[Data extracted from a collection]
______________________________
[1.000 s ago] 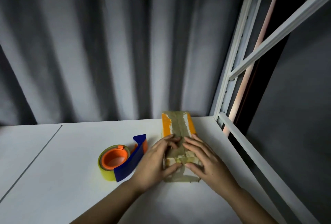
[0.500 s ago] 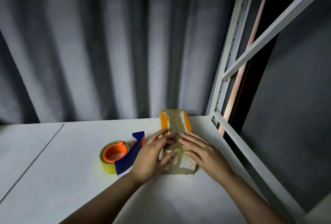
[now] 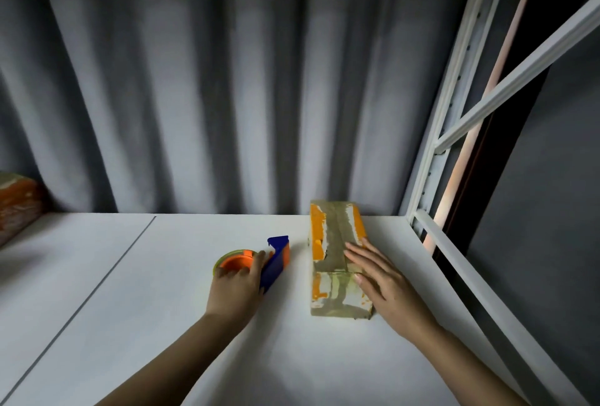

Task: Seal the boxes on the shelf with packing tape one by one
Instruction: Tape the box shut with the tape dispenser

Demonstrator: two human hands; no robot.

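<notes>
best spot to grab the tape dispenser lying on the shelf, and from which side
Probably the round roll end of the tape dispenser, taken from above. It lies flat with its orange hub facing up and its blue cutter arm pointing away toward the curtain, so fingers can wrap the roll's rim clear of the cutter. The left hand is already on it that way.
</notes>
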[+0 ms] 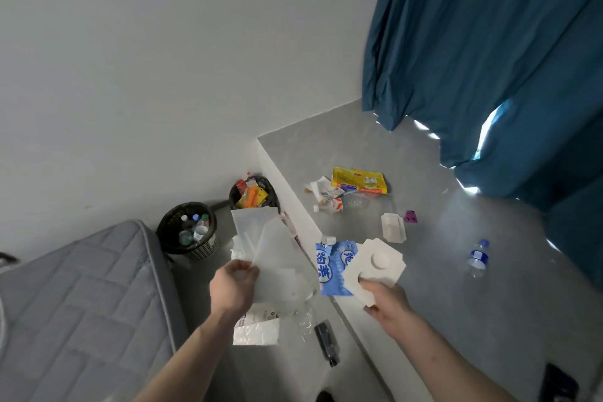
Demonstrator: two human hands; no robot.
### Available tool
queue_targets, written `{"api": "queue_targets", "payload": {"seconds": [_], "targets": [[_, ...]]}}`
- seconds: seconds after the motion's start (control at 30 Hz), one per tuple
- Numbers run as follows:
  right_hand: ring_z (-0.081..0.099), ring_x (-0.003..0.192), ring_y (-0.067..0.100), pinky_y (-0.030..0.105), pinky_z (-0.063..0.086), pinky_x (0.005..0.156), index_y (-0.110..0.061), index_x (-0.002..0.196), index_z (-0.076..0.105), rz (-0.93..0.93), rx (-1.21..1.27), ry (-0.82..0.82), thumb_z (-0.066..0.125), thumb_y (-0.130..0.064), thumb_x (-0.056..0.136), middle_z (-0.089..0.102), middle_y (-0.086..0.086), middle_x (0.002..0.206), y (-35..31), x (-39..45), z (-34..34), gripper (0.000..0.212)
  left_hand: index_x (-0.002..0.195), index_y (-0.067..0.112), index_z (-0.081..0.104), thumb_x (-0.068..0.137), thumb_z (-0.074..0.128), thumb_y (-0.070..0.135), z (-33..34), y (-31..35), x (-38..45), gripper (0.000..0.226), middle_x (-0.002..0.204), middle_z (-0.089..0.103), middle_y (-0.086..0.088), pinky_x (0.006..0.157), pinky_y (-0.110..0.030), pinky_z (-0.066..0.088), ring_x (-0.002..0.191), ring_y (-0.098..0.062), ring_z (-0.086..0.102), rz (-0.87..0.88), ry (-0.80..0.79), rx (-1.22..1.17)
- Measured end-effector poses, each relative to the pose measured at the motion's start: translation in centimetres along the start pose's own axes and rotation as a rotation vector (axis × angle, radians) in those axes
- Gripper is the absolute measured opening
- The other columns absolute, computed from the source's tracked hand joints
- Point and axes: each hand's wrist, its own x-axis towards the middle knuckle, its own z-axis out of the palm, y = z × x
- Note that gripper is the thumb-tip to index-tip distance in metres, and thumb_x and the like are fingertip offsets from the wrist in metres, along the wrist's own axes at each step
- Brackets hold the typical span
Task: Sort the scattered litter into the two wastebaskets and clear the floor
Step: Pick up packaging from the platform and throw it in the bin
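Both hands hold litter: the left hand [233,284] pinches translucent white plastic bags [267,245] that fan up toward the wastebaskets, while the right hand [385,300] grips a white moulded paper tray [375,266] with a blue printed wrapper [329,268] behind it, partly hidden. Beyond, a black mesh wastebasket [187,232] holds bottles and a second wastebasket [253,194], half hidden by the raised floor ledge [293,173], holds wrappers. A clear water bottle [477,258] lies on the raised floor, cap pointing away.

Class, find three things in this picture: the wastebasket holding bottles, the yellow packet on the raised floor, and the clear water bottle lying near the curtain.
wastebasket holding bottles [173,240]: head view, on its dark front rim.
yellow packet [357,178]: head view, on the middle of its face.
clear water bottle [478,258]: head view, on its blue label.
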Motion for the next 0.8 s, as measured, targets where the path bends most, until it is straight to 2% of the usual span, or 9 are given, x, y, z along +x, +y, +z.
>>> {"api": "queue_targets", "payload": {"seconds": [0.13,0.27,0.43,0.57,0.67,0.8], "targets": [[0.069,0.082,0.02,0.031,0.051,0.064,-0.013,0.105,0.069,0.004,-0.004,-0.007,0.076,-0.001,0.08,0.075,0.004,0.092,-1.3,1.1,1.6,0.028,0.082,0.026,0.072,0.087,0.076,0.027,-0.5,0.2,1.5,0.006,0.082,0.073,0.005,0.065,-0.036,0.061,0.074,-0.019,0.071,-0.032,0.027,-0.023],[0.069,0.08,0.02,0.031,0.052,0.065,-0.013,0.101,0.069,-0.002,-0.008,-0.027,0.077,-0.001,0.081,0.075,0.004,0.09,-2.3,2.4,3.4,0.024,0.084,0.026,0.073,0.086,0.076,0.029,-0.8,0.3,3.6,0.005,0.083,0.073,0.004,0.068,-0.037,0.061,0.075,-0.018,0.071,-0.043,0.052,-0.002],[0.069,0.079,0.02,0.031,0.052,0.066,-0.012,0.106,0.069,0.01,-0.021,-0.034,0.075,-0.001,0.081,0.075,0.004,0.091,-3.2,3.2,6.5,0.028,0.085,0.025,0.073,0.087,0.075,0.03,-1.6,0.3,5.8,0.006,0.083,0.074,0.004,0.059,-0.032,0.059,0.072,-0.018,0.072,-0.073,0.038,-0.039],[0.068,0.075,0.018,0.029,0.052,0.062,-0.011,0.104,0.07,0.018,0.001,-0.026,0.071,0.002,0.084,0.075,0.004,0.088,-4.1,3.4,10.1,0.024,0.087,0.025,0.073,0.087,0.074,0.031,-3.4,-0.3,9.2,0.007,0.083,0.074,0.005,0.064,-0.034,0.061,0.072,-0.017,0.072,-0.079,0.009,-0.045],[0.069,0.074,0.016,0.028,0.052,0.06,-0.011,0.104,0.07,0.016,0.031,-0.001,0.071,0.003,0.085,0.075,0.003,0.089,-4.5,3.9,13.6,0.024,0.089,0.024,0.073,0.088,0.074,0.031,-5.5,-0.9,12.9,0.007,0.084,0.074,0.005,0.062,-0.03,0.057,0.073,-0.015,0.072,-0.097,-0.023,-0.043],[0.068,0.083,0.02,0.032,0.052,0.063,-0.014,0.107,0.068,0.004,0.081,0.053,0.071,0.003,0.085,0.073,0.006,0.101,-4.4,4.2,18.6,0.027,0.092,0.023,0.073,0.088,0.075,0.03,-8.8,-1.9,18.5,0.008,0.084,0.072,0.007,0.064,-0.028,0.054,0.075,-0.013,0.069,-0.112,-0.063,-0.013]]}}
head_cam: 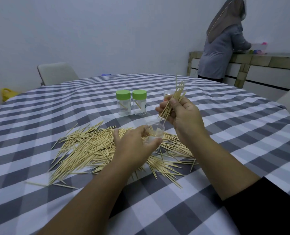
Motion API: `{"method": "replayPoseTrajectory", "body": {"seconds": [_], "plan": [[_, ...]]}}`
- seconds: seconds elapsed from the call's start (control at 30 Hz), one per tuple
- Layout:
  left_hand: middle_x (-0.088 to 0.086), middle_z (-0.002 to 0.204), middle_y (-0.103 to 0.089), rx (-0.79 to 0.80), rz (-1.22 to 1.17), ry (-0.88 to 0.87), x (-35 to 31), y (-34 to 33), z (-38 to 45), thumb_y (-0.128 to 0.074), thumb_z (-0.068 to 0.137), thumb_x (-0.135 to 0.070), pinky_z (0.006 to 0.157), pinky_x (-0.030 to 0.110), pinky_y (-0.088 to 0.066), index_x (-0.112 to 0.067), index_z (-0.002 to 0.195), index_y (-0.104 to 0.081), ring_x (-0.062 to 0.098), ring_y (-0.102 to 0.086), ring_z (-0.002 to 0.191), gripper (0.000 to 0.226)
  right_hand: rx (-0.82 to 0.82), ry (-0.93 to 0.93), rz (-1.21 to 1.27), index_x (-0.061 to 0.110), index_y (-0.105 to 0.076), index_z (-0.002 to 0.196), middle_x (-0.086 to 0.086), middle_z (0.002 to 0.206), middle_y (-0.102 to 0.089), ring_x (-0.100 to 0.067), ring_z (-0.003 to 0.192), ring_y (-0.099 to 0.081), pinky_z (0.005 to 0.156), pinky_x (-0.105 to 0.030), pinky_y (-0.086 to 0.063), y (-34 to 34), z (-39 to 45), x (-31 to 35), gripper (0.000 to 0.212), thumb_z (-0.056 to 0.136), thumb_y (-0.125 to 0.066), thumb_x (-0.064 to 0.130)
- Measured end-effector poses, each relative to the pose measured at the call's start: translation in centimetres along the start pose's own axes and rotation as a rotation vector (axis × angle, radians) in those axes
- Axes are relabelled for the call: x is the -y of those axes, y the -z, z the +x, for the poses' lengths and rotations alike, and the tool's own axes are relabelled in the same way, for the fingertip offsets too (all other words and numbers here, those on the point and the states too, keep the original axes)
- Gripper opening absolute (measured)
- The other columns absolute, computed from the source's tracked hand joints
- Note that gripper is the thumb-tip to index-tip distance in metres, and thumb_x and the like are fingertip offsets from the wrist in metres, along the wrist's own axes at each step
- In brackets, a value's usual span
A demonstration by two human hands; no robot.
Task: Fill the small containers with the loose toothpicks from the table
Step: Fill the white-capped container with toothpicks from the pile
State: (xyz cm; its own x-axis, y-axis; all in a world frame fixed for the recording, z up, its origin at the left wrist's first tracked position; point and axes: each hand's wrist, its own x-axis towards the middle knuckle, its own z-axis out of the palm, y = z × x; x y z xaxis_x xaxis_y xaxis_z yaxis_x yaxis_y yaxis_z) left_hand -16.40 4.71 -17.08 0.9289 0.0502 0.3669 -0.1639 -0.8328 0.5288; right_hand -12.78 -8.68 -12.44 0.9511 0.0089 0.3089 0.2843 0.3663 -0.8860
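A wide heap of loose toothpicks [88, 148] lies on the checked tablecloth in front of me. My left hand [134, 146] grips a clear open container [155, 131] standing in the heap, with a few toothpicks inside. My right hand [181, 114] holds a bundle of toothpicks [173, 100] tilted, its lower tips just above the container's mouth. Two clear containers with green lids [123, 102] [139, 102] stand side by side behind. A third clear container [167, 95] is partly hidden behind the bundle.
The table [225, 133] has a grey and white checked cloth. A pale chair [56, 73] stands at the far left edge, a yellow object [7, 94] beside it. A person [223, 39] stands at a counter [267, 63] at the back right.
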Motion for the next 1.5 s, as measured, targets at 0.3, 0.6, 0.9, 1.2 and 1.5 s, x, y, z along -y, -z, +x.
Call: {"method": "replayPoseTrajectory", "body": {"seconds": [0.3,0.6,0.9,1.2,1.5], "plan": [[-0.016,0.106,-0.063,-0.007,-0.015,0.018,-0.1,0.4,-0.1,-0.051,0.085,-0.061,0.115,0.047,0.003,-0.035,0.105,-0.055,0.007,-0.052,0.117,0.033,0.167,-0.1,-0.35,0.007,-0.06,0.105,0.001,0.098,-0.066,-0.003,0.084,-0.061,0.063,-0.01,-0.049,-0.6,-1.1,-1.8,0.02,0.1,-0.041,0.01],[-0.02,0.092,-0.06,-0.015,-0.03,0.041,0.3,0.2,0.1,-0.051,0.086,-0.057,0.113,0.047,0.003,-0.036,0.094,-0.053,0.006,-0.054,0.111,0.022,0.252,-0.122,-0.558,0.02,-0.061,0.099,0.0,0.099,-0.06,-0.012,0.087,-0.058,0.074,-0.023,-0.048,-0.6,-1.4,-2.3,0.019,0.1,-0.043,0.023],[-0.017,0.107,-0.064,-0.02,-0.012,0.035,0.5,0.0,0.3,-0.05,0.085,-0.063,0.114,0.047,0.004,-0.038,0.104,-0.054,0.006,-0.052,0.117,0.032,0.294,-0.174,-0.578,0.018,-0.06,0.121,0.011,0.111,-0.06,-0.003,0.1,-0.054,0.068,-0.006,-0.039,0.0,-1.3,-1.5,0.029,0.1,-0.041,0.026],[-0.014,0.117,-0.064,0.003,-0.011,0.036,0.6,0.0,0.3,-0.049,0.084,-0.066,0.115,0.047,0.006,-0.033,0.124,-0.053,0.007,-0.048,0.122,0.052,0.143,-0.162,-0.918,0.02,-0.058,0.126,-0.001,0.128,-0.057,-0.017,0.114,-0.05,0.088,-0.031,-0.037,2.8,0.0,0.0,0.033,0.1,-0.042,0.032],[-0.013,0.116,-0.065,0.001,-0.097,0.093,0.9,0.0,0.4,-0.053,0.082,-0.066,0.116,0.048,0.001,-0.031,0.123,-0.057,0.007,-0.051,0.119,0.054,0.458,-0.313,-1.423,0.015,-0.036,0.144,-0.007,0.147,-0.041,-0.024,0.132,-0.039,0.109,-0.038,-0.032,3.2,0.1,-1.1,0.053,0.097,-0.044,0.04]]}}
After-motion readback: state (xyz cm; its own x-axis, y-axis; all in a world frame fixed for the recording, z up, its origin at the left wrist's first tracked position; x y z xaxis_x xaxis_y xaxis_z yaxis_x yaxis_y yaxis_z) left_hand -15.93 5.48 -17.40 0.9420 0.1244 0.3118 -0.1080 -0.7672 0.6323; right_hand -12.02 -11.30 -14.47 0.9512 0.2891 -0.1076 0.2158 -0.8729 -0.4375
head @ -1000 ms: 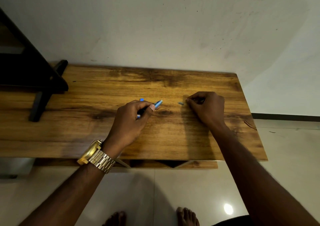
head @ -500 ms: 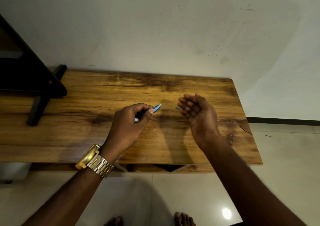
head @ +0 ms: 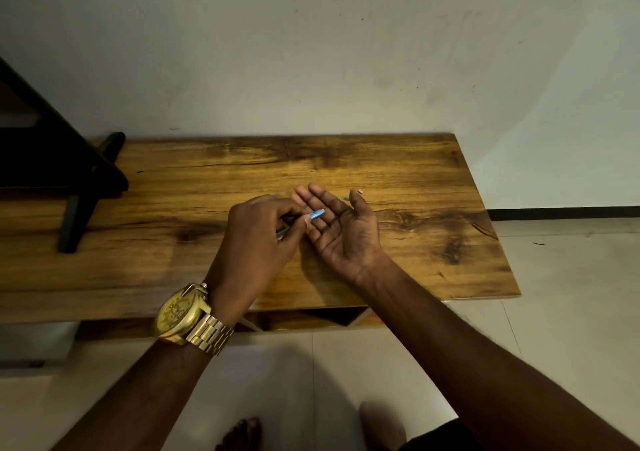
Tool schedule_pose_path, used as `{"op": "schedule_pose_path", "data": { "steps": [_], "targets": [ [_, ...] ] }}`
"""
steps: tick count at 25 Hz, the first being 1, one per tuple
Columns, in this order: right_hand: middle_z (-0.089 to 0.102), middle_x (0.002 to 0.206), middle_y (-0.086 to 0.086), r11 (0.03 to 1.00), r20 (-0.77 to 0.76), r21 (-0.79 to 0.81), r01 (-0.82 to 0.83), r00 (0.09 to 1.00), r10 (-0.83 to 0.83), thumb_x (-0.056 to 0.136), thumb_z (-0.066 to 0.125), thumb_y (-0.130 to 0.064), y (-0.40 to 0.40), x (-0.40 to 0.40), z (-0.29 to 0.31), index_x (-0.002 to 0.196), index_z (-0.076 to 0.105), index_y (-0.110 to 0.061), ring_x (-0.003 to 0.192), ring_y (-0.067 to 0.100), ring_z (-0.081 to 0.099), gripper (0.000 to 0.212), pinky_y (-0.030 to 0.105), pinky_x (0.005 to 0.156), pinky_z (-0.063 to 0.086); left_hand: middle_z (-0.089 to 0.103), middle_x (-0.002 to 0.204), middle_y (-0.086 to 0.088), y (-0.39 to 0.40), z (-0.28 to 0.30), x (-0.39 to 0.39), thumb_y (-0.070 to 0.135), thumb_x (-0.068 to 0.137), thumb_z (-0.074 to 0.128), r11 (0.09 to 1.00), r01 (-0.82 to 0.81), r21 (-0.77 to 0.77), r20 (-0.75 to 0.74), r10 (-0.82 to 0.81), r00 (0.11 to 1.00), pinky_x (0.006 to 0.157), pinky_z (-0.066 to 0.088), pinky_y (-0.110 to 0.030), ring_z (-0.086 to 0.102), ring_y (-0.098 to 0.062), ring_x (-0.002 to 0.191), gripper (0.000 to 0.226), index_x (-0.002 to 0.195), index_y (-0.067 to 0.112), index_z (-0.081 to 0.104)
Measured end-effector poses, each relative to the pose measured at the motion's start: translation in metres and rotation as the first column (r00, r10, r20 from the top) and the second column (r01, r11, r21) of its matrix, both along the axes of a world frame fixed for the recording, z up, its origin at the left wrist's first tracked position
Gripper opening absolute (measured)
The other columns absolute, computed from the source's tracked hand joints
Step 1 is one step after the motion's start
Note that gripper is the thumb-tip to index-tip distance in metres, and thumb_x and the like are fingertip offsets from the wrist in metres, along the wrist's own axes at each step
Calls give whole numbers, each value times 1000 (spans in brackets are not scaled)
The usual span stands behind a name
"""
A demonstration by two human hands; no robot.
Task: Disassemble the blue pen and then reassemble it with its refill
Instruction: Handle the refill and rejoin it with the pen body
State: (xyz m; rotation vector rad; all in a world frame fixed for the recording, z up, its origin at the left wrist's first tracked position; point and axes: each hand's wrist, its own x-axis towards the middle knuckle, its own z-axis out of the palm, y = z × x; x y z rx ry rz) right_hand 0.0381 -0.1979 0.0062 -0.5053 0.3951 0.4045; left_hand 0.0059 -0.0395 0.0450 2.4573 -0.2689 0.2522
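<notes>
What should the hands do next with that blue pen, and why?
Probably tip the blue plastic pen barrel so its refill slides out: the left hand pinches it with its end over the right hand, held palm-up and open above the wooden table.

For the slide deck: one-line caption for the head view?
Left hand grips blue pen, tip over open right palm, above wooden table.

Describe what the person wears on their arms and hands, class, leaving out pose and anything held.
Both forearms are bare, with no sleeves or gloves showing. The left wrist carries a gold-coloured wristwatch with a round gold dial and a metal link bracelet. The right hand and wrist carry nothing; no rings show on the fingers.
</notes>
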Motion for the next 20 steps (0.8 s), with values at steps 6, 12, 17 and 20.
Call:
{"op": "schedule_pose_path", "data": {
  "steps": [6,12,17,20],
  "targets": [
    [75,120,26,943,58,-330,-49,996,72,110,57,-20,8,-1,-1,118,73,3,95,27,76,29,33,82,65,84,89,10,-4,-21,7,36,98,78,870,-290,-398,-337,155,929,82,63,-24,80,-4,84,12,103,28,85],
    [84,95,5,411,177,-911,16,917,356,103,72,-29,-10,-4,2,105,81,-12,87,16,82,19,35,81,67,86,94,-4,-4,-34,24,24,94,83,562,-519,-644,-510,190,839,71,65,-22,85,-15,88,20,110,12,82],
    [85,87,-2,297,174,-954,48,894,413,90,88,-25,-13,-5,9,99,84,-17,79,10,82,12,31,73,68,86,97,-9,-5,-41,31,23,91,86,572,-486,-660,-507,138,851,75,64,-25,86,-19,89,24,110,8,82],
    [83,82,-6,129,157,-985,112,892,424,86,91,-26,-20,3,4,96,84,-20,73,3,80,13,20,68,64,85,90,-3,1,-34,34,28,91,86,728,-397,-559,-396,186,899,71,64,-22,84,-13,79,20,104,14,84]
  ]
}}
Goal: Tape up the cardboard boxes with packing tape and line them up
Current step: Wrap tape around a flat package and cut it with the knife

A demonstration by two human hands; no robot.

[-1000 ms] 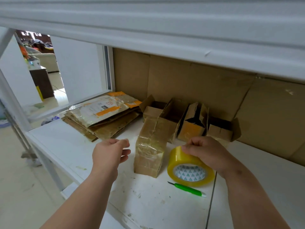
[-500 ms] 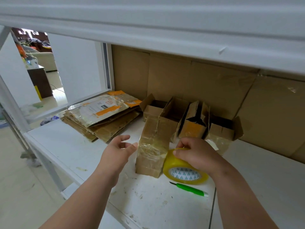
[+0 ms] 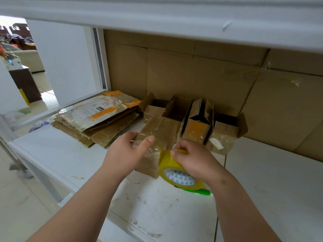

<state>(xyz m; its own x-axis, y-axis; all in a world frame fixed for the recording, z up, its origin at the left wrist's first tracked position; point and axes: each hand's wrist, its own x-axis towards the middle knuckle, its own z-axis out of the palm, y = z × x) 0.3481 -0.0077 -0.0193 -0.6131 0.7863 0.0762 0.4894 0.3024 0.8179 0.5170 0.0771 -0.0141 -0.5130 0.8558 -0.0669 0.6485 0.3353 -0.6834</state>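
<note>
Across the frame's lower half runs the white shelf [image 3: 272, 180]; along its cardboard backing, centre right, stand open boxes [image 3: 225, 128]. In front of them, at mid-frame, a taped box [image 3: 157, 135] stands upright, its long axis vertical. Just right of it, lower centre, the right hand [image 3: 194, 158] grips the yellow tape roll [image 3: 176, 173], fingers curled over its top edge. The left hand [image 3: 125, 151], to the box's left, has loose, spread fingers near the box face, perhaps touching a clear tape strip; blur hides it. The tape must travel leftward onto the box.
</note>
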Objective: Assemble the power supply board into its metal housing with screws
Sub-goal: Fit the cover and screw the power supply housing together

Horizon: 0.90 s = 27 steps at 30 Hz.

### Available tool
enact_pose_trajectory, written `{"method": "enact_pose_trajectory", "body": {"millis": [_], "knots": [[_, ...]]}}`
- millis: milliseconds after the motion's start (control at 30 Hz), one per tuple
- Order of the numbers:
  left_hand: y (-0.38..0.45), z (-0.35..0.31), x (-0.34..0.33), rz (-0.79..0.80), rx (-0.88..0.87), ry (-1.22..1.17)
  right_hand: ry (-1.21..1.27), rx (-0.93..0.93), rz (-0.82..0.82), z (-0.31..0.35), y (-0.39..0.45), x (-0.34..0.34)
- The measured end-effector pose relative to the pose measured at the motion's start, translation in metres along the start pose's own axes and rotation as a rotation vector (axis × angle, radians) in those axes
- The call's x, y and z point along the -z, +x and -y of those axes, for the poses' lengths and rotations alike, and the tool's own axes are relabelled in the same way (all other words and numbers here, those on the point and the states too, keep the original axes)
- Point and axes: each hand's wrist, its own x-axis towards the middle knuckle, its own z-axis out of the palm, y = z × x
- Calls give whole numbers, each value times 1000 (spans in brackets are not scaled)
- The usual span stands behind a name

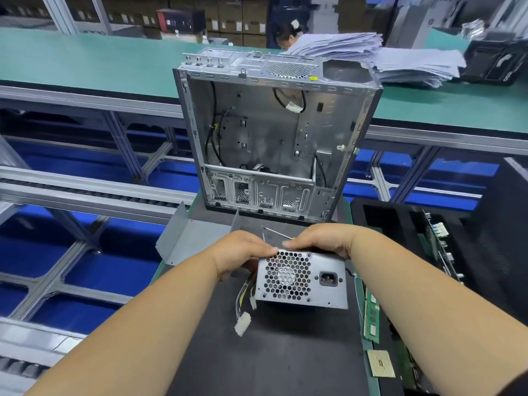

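I saw the power supply unit (301, 280) held just above the dark work mat (285, 352), near the mat's middle: a grey sheet-metal box whose face toward me carried a honeycomb fan grille on its left and a black mains socket on its right, with small screw holes at the corners. From its left side hung a bundle of coloured wires (243, 298) ending in a white connector (243, 323) that dangled close to the mat. My left hand (243, 250) had its fingers curled over the box's upper left corner, gripping it; my right hand (323, 238) was curled over the top edge, holding it from the other side. Just behind the hands a screwdriver (275, 232) lay on the mat, and to the left a bent grey metal cover (188, 235) stood open. Beyond that stood the computer case (268, 132), its side open toward me, with black cables inside and a perforated bay along its bottom. On my right a black foam tray (371, 215) held a circuit board (434, 238) on edge, with a memory stick (371, 318) and a processor chip (381, 364) lying beside it.
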Motion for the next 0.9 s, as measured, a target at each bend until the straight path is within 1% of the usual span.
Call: {"method": "enact_pose_trajectory", "body": {"millis": [67, 167, 300, 400, 500, 633, 800, 833, 867, 900], "knots": [[8, -1, 1, -13, 23, -41, 4, -8, 5, 1, 5, 4], [20, -6, 4, -37, 53, -21, 37, -39, -18, 5, 11, 11], [32, -14, 10, -13, 182, -26, 61, -68, -16, 6, 20, 18], [42, -15, 9, -20, 236, -71, 113, -62, -31, 4, 23, 21], [48, -13, 3, -46, 248, -114, 130, -45, -58, 1, 25, 22], [49, -13, 0, -26, 274, -202, 132, -27, -69, 2, 28, 18], [47, -11, -4, -11, 247, -257, 86, -79, -19, 8, 24, 15], [47, -10, -6, -15, 241, -266, 54, -96, -32, 9, 24, 14], [46, -9, -6, -20, 233, -268, 0, -107, -81, 11, 23, 13], [45, -8, -7, -24, 224, -267, -86, -109, -172, 12, 22, 13]]}}
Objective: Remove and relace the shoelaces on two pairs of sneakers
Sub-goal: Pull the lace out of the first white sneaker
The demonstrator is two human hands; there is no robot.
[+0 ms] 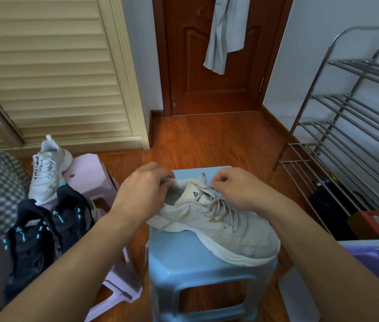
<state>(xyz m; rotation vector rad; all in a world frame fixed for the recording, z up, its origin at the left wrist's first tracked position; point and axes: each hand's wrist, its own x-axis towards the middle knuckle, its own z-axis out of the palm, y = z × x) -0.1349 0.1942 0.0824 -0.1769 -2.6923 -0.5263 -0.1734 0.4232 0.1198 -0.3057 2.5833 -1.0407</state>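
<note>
A cream sneaker [228, 231] lies on a blue plastic stool [197, 270], toe pointing to the lower right. My left hand [144, 189] grips the heel collar of the sneaker. My right hand [237, 189] pinches the shoelace [216, 205] near the top eyelets beside the tongue. One loose lace end trails off the shoe's left side and down the stool's edge. A second cream sneaker [46, 173] stands laced on a pink stool [93, 175] at the left. Two black sneakers with teal accents [44, 233] sit in front of it.
A metal shoe rack [346, 126] stands at the right, with a dark object and a red box below it. A brown door [214, 66] with a hanging grey cloth is straight ahead. A louvred cabinet is at the left, and a purple container at the lower right.
</note>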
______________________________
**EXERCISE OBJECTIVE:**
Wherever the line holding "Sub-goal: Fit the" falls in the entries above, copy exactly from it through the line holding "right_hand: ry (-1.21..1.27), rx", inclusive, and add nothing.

**ANSWER SPACE:**
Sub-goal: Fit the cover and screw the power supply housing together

Horizon: 0.90 s = 27 steps at 30 Hz.

### Available tool
enact_pose_trajectory, written `{"method": "enact_pose_trajectory", "body": {"millis": [_], "knots": [[_, ...]]}}`
- millis: milliseconds after the motion's start (control at 30 Hz), one per tuple
- Order of the numbers:
  left_hand: y (-0.38..0.45), z (-0.35..0.31), x (-0.34..0.33), rz (-0.79..0.80), rx (-0.88..0.87), ry (-1.22..1.17)
  right_hand: ry (-1.21..1.27), rx (-0.93..0.93), rz (-0.82..0.82), z (-0.31..0.35), y (-0.39..0.45), x (-0.34..0.34)

The exercise has been answered in full.